The Imperial agents arrive and apprehend most of the revolutionaries, to gain possession of the black book. Dragon helps Yessan and Miss Pak escape while safeguarding the book. After a frantic run and fight, he defeats them with the help of the pirates. The chief inspector arrives with a huge police cohort and orders the arrest of inspector Chun, now fully aware Chun is trying to murder Dragon. Chun tries to run, but a large bamboo-and-wood stage facade falls on Chun while he attempts to retrieve his moneybag.

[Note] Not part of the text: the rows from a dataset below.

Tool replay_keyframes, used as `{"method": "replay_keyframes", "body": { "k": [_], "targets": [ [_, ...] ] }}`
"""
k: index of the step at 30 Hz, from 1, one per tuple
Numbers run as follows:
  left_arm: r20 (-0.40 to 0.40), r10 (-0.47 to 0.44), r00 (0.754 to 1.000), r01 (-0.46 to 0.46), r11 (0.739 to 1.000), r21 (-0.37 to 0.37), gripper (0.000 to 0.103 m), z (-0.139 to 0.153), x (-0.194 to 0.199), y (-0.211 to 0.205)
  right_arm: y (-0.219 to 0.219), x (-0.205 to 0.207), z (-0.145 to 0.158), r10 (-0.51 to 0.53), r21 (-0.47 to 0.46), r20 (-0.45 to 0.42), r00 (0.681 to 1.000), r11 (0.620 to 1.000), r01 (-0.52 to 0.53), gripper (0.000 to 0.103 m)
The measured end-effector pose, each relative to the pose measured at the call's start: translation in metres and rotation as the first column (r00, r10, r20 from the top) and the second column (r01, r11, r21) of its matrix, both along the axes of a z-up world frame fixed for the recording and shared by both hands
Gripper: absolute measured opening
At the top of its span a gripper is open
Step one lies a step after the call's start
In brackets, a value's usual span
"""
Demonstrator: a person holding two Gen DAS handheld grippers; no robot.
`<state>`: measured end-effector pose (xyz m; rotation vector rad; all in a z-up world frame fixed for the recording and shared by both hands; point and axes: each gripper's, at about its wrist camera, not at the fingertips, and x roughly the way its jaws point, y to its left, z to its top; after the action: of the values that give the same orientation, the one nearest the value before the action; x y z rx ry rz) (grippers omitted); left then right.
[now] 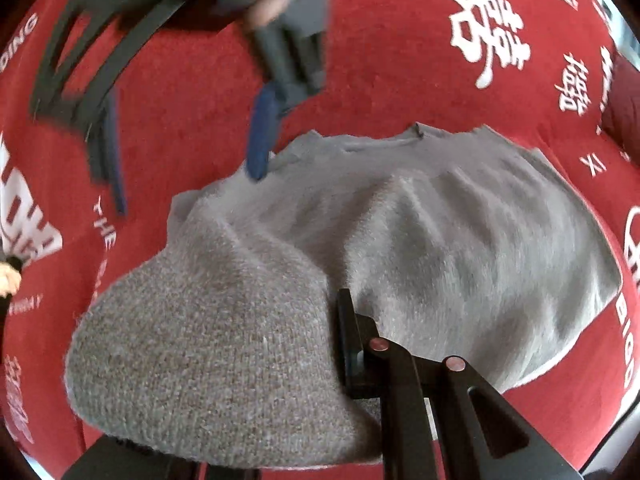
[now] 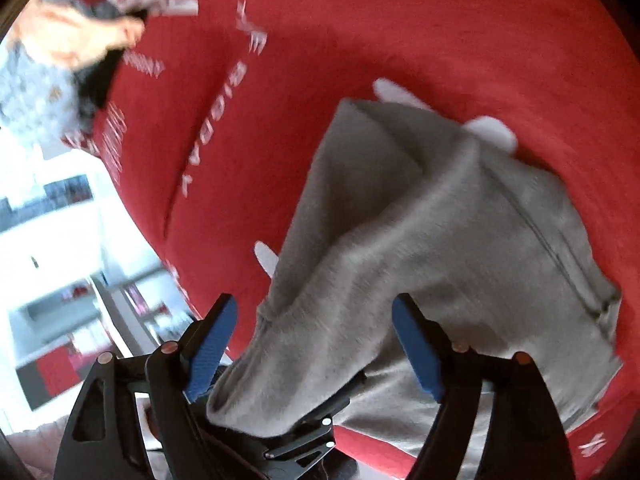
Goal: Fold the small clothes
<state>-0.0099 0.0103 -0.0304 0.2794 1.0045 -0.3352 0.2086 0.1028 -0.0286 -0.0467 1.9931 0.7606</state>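
Observation:
A small grey knitted garment [image 1: 400,232] lies on a red cloth with white print [image 1: 380,60]. In the left wrist view a fold of the garment [image 1: 208,352] drapes over my left gripper [image 1: 340,344], hiding one finger, and the gripper seems shut on it. My right gripper [image 1: 264,136] shows at the garment's far edge, its blue pad touching the fabric. In the right wrist view my right gripper [image 2: 316,344] is open, its blue pads [image 2: 416,356] wide apart, with a raised ridge of the garment [image 2: 400,240] running between them.
The red cloth [image 2: 400,40] covers the whole work surface. Its edge and a bright room with white shelves [image 2: 52,260] lie at the left of the right wrist view. A person's hand [image 2: 72,40] is at the top left there.

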Motion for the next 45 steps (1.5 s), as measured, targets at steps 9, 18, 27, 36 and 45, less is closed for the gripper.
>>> {"method": "replay_keyframes", "body": {
  "k": [9,18,27,36,45],
  "targets": [
    [0.061,-0.106,0.992,0.102,0.992,0.070,0.016,0.003,-0.014,-0.006,0.056,-0.015,-0.036,0.176,-0.158,-0.057,0.983,0.970,-0.183,0.087],
    [0.066,-0.102,0.993,0.098,0.993,0.063,0.016,0.009,-0.015,-0.006,0.027,-0.024,-0.049,0.166,-0.267,0.064,0.984,0.953,-0.143,0.028],
    [0.168,-0.167,0.972,0.168,0.986,0.013,0.016,0.058,-0.021,-0.030,-0.091,-0.028,0.027,-0.227,0.115,0.148,0.963,0.971,0.212,0.024],
    [0.253,-0.375,0.892,0.382,0.924,0.023,0.016,0.109,-0.036,-0.110,-0.251,-0.061,0.095,-0.577,0.406,0.165,0.800,0.779,0.478,0.024],
    [0.160,-0.567,0.808,0.566,0.822,0.057,0.016,0.068,-0.065,-0.209,-0.405,-0.131,0.031,-0.791,0.404,0.086,0.606,0.584,0.705,0.024]
  ]
}}
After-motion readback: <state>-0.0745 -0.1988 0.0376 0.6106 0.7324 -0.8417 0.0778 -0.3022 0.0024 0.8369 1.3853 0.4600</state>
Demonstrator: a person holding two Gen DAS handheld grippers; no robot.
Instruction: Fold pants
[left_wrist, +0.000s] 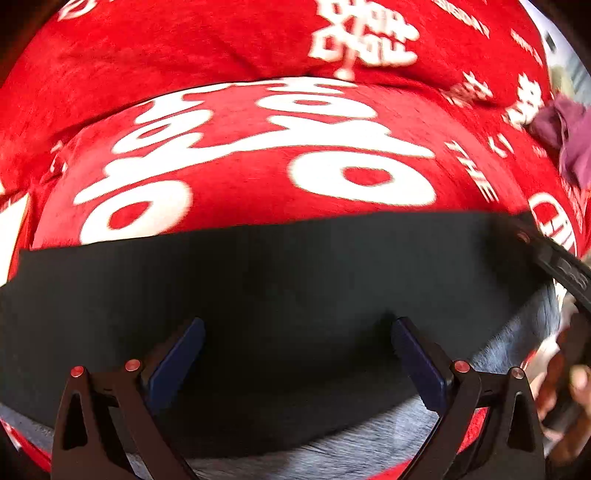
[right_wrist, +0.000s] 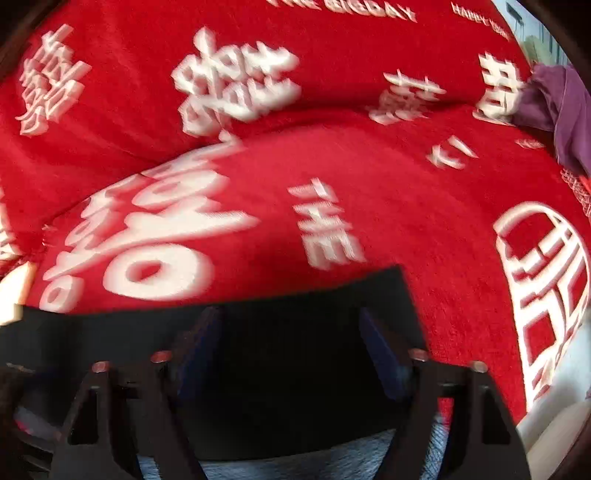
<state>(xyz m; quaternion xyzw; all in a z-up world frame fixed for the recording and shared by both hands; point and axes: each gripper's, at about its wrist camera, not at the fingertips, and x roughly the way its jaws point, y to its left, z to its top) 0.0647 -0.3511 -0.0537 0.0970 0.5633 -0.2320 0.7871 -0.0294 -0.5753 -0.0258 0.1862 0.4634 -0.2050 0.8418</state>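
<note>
Red blanket (right_wrist: 388, 192) blurred; black pants (left_wrist: 295, 280) edges cut off

Red plush blanket w/ big white lettering (left_wrist: 229, 177) covers the surface, rumpled into a fold across the middle. Crumpled purple cloth (right_wrist: 557, 107) lies on it at far right edge.

Both wrist views steep-down, close; share red blanket (left_wrist: 221, 44), black pants (right_wrist: 295, 369).
</note>
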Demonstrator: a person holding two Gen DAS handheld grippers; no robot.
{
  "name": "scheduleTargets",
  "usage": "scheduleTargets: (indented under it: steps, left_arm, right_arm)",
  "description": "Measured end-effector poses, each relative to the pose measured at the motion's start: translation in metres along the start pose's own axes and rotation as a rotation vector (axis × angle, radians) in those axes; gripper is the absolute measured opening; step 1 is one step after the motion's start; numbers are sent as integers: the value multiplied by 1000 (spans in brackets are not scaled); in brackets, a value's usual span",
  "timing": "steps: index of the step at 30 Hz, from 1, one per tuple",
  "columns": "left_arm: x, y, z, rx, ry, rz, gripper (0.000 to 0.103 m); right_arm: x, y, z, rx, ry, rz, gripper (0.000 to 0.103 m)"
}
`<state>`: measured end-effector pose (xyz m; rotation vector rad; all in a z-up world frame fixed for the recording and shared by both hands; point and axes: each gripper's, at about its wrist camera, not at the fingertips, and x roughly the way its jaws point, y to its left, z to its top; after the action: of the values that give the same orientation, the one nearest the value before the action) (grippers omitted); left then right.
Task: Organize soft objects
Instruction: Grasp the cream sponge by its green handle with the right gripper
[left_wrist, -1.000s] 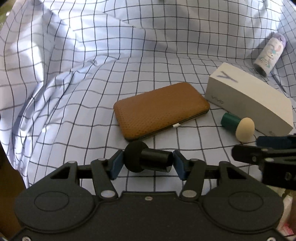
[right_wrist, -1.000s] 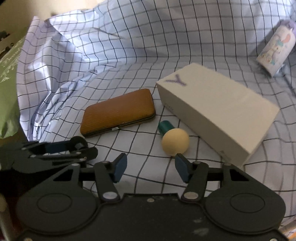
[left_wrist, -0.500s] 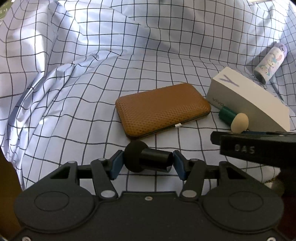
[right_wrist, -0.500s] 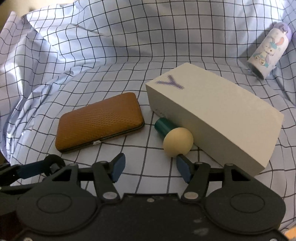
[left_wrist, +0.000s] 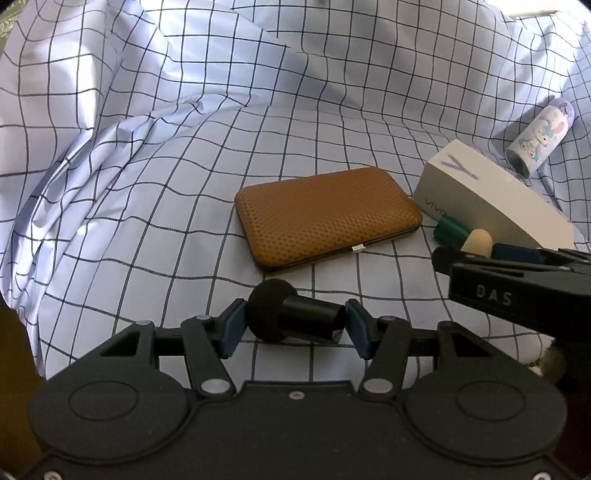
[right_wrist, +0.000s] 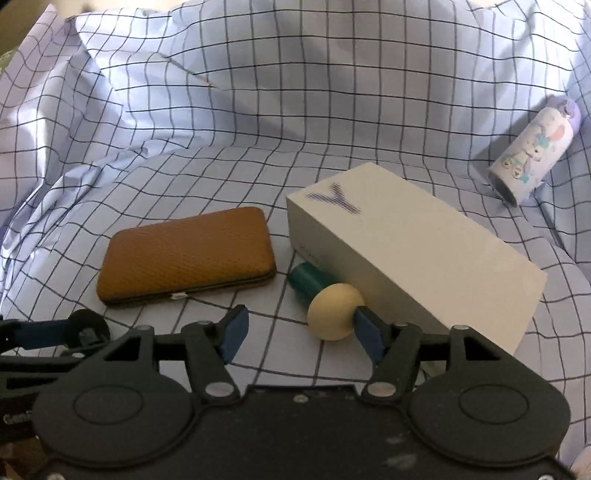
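Black makeup sponge (left_wrist: 291, 317) is clamped in your left gripper (left_wrist: 291, 325); the beige-headed sponge (right_wrist: 334, 312) lies beside the white box (right_wrist: 424, 266), inside your wide-open right gripper (right_wrist: 299, 328), ungrasped, unsorted

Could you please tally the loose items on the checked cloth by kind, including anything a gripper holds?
Sponge applicators: 2, black one in the left gripper, beige one with green handle beside the open right gripper
Brown case: 1
White box: 1
Printed lilac bottle: 1
Total: 5
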<state>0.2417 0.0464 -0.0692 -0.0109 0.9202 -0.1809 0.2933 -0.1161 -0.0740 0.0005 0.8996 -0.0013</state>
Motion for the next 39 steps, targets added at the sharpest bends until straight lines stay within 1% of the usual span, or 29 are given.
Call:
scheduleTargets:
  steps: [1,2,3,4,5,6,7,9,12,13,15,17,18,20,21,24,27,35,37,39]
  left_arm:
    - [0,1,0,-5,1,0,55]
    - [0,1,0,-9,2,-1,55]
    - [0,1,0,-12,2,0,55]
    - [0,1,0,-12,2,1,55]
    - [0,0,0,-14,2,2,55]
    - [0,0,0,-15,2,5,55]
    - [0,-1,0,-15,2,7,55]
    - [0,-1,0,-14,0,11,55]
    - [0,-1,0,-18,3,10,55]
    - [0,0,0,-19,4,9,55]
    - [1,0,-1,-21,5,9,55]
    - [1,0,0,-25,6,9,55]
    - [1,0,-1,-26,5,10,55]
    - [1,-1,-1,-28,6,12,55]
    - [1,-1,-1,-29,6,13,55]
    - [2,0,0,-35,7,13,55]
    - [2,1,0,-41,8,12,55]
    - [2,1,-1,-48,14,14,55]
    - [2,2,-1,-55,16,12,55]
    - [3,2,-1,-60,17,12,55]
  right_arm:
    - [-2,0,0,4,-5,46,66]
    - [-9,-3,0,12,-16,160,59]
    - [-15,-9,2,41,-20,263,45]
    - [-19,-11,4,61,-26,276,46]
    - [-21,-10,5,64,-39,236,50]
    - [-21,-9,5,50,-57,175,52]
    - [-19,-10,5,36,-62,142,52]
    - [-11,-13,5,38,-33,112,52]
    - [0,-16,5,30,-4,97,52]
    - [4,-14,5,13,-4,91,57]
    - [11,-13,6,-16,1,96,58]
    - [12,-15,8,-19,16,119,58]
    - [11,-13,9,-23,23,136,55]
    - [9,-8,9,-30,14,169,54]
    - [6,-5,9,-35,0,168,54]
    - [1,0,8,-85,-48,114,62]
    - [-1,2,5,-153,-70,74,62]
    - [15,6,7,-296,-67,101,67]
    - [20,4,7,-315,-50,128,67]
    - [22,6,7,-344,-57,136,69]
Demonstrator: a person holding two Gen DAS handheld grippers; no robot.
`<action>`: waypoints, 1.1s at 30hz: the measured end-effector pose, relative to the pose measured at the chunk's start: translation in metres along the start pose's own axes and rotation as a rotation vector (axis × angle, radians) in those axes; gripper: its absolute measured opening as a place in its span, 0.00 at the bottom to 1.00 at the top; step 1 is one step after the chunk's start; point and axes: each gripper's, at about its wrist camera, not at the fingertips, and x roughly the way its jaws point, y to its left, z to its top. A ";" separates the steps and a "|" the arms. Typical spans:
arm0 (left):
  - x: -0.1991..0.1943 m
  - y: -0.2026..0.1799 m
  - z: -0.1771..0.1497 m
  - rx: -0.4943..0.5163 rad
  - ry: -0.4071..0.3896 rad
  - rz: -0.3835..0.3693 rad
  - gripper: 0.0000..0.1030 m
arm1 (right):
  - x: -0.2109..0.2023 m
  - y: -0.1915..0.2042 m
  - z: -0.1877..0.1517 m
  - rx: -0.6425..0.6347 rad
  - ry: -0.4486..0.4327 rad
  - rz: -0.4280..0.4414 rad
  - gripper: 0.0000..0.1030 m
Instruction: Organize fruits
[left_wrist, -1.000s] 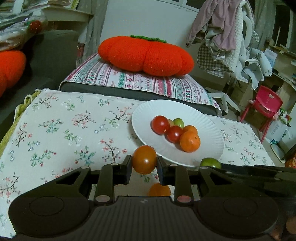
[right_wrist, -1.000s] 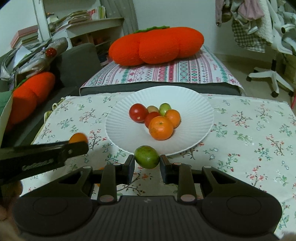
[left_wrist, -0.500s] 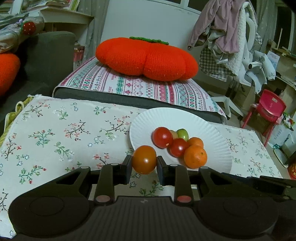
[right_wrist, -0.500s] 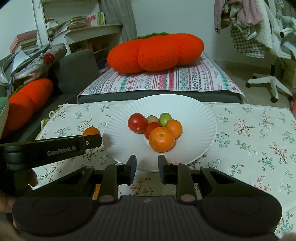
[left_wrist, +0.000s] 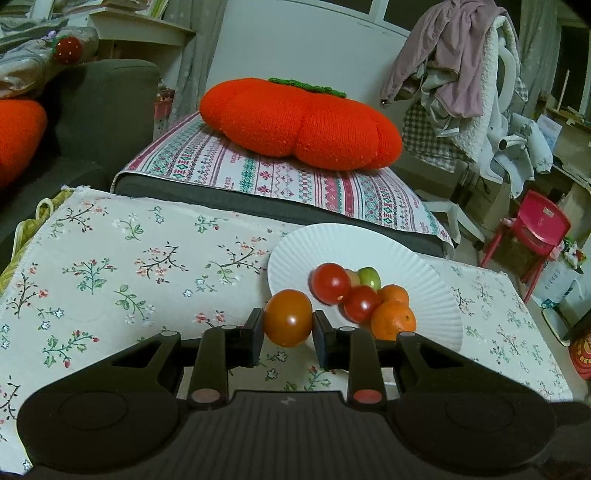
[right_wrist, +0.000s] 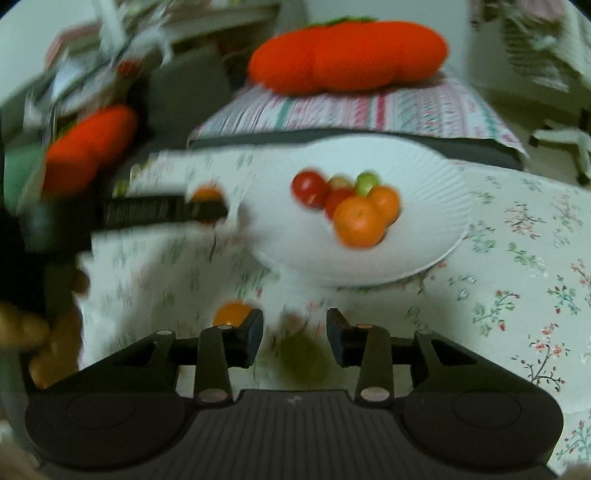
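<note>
My left gripper is shut on an orange tomato and holds it just left of the white paper plate. The plate holds two red tomatoes, a green fruit and two oranges. In the blurred right wrist view, my right gripper is open and empty. A green fruit lies on the floral cloth below its jaws, and an orange fruit lies by its left finger. The left gripper shows there left of the plate.
A floral cloth covers the table. Behind it stands a striped cushion with a big orange pumpkin pillow. A grey sofa is at the left, a red child's chair at the right.
My right gripper let go of the green fruit, which now lies on the cloth, and it has opened wider and is moving. My left gripper carried the orange tomato closer to the plate.
</note>
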 end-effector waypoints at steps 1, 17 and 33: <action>0.000 0.001 0.001 -0.002 -0.002 0.000 0.07 | 0.006 0.004 -0.003 -0.026 0.029 -0.012 0.33; 0.013 -0.006 0.004 0.024 -0.006 -0.084 0.07 | -0.015 -0.016 0.015 0.048 -0.160 -0.088 0.24; 0.017 -0.005 0.001 0.014 0.027 -0.083 0.15 | -0.001 -0.020 0.017 0.072 -0.200 -0.057 0.29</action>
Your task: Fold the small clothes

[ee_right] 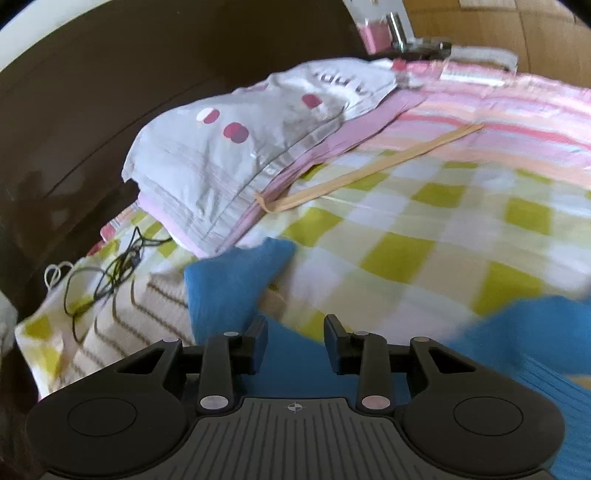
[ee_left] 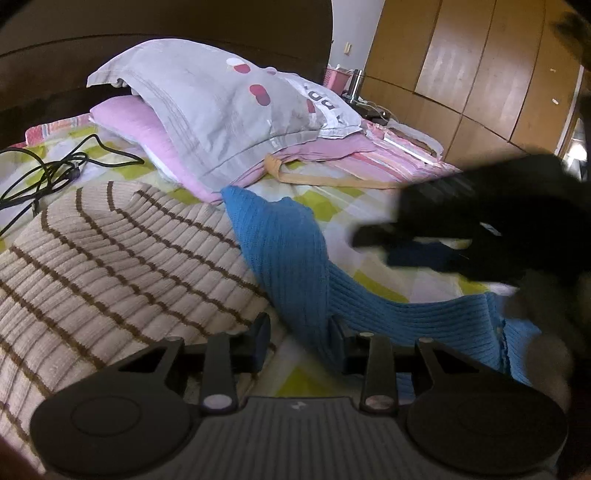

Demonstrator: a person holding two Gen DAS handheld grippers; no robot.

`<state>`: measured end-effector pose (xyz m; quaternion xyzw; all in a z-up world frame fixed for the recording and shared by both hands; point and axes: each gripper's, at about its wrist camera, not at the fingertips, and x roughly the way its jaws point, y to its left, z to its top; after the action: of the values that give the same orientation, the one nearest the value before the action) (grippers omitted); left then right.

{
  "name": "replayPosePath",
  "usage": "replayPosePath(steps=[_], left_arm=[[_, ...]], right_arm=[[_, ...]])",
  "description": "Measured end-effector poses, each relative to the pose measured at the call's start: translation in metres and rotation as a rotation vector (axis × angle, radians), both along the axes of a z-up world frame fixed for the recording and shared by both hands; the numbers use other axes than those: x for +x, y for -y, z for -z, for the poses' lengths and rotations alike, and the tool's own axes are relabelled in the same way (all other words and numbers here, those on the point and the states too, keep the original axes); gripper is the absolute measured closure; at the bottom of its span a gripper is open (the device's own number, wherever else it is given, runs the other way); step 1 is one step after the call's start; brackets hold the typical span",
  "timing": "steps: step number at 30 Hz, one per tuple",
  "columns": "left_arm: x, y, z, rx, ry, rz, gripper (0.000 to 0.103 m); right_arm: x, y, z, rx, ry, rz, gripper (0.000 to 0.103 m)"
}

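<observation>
A blue knit garment (ee_left: 291, 258) lies crumpled across the checked bedsheet (ee_left: 369, 206). Left of it lies a beige knit garment with brown stripes (ee_left: 110, 258). My left gripper (ee_left: 300, 332) hovers low over the blue garment's near fold. The fold lies against the right fingertip (ee_left: 338, 332), but sheet shows between it and the left pad, so the jaws are open. My right gripper (ee_right: 296, 332) stands open above the blue garment (ee_right: 229, 288), with nothing pinched. In the left wrist view the right gripper (ee_left: 373, 243) is a black blur on the right, over the sheet.
Grey and pink pillows (ee_left: 221, 103) are stacked at the head of the bed against a dark headboard (ee_left: 166, 26). A black cable (ee_left: 48, 173) lies at the left and an orange strap (ee_left: 332, 181) beside the pillows. A wooden wardrobe (ee_left: 480, 74) stands behind.
</observation>
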<state>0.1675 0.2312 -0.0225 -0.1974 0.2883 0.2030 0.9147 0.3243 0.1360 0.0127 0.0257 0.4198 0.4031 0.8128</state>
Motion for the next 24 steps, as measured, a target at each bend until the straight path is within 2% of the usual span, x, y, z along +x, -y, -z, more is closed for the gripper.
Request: replayPosePath(steps=[7, 10, 16, 18, 23, 24], left_arm=[[0.000, 0.003, -0.001, 0.005, 0.000, 0.028, 0.062], [0.000, 0.002, 0.000, 0.004, 0.000, 0.027, 0.066], [0.000, 0.003, 0.000, -0.002, -0.001, 0.034, 0.066], [-0.001, 0.004, 0.000, -0.004, 0.000, 0.035, 0.066], [-0.002, 0.004, 0.001, -0.004, 0.003, 0.032, 0.066], [-0.002, 0.005, 0.001, 0.002, 0.000, 0.034, 0.066]], right_arm=[[0.040, -0.047, 0.016, 0.055, -0.154, 0.025, 0.070], [0.047, -0.059, 0.026, 0.039, -0.187, 0.020, 0.069], [0.055, -0.064, 0.033, 0.057, -0.235, 0.005, 0.066], [0.057, -0.066, 0.034, 0.069, -0.251, -0.015, 0.069], [0.055, -0.073, 0.029, 0.081, -0.224, -0.034, 0.092], [0.055, -0.073, 0.028, 0.083, -0.213, -0.032, 0.092]])
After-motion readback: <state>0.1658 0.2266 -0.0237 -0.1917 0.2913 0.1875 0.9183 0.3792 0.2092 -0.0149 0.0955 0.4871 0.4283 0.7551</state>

Dragon, on order of the chief inspector, takes charge of the police.

==Production notes==
- Sammo Hung and Yuen Biao did not appear in the Project A sequel because they were shooting the film Eastern Condors (1987). Cheung Wing-fat, Kenny Ho and Chris Li appeared in both films.
- The scene in Maggie's house is an homage to the scene in the 1935 Marx Brothers film A Night at the Opera in which several characters were crammed into a small cabin on a ship. The scene in which the wall falls on Jackie but he escapes injury because he is standing exactly where the window of the wall lands is taken from Buster Keaton's Steamboat Bill, Jr.. The handcuff sequence was inspired by a segment Jackie saw on the news magazine 60 Minutes.

==Box office==
At the Hong Kong box office, the film grossed 31,459,916. In Taiwan, it was the fourth highest-grossing film of 1987, earning (US$697,097).

In Japan, it was the sixth highest-grossing foreign film of 1987, earning . In South Korea, it was the second highest-grossing film of 1987, with 176,273 ticket sales in Seoul City, equivalent to an estimated . This adds up to an estimated total gross of approximately in East Asia.

The film was released in the Philippines by Asia Films Exchange as Super Fighter on 3 December 1987.

==Reception==
Rotten Tomatoes, a review aggregator, reports that 71% of seven surveyed critics gave the film a positive review; the average rating was 6.5/10. David Beamish of DVDactive rated it 6/10 stars and recommended it to fans of the first film. J. Doyle Wallis of DVD Talk rated it 3.5/5 stars and called it one of the better films in his career. Mike Pinsky of DVD Verdict called it a "time filler" for Chan that does not live up to the previous film.

===Accolades===
- 1988 Hong Kong Film Awards
  - Won: Best Action Choreography
  - Nominated: Best Film Editing (Peter Cheung)

==Other media==
The video game Project A2: Shijousaidai no Hyouteki (プロジェクトA2史上最大の標的) is a tie-in for the movie. It was developed and published by Pony Canyon for the MSX2 computer line.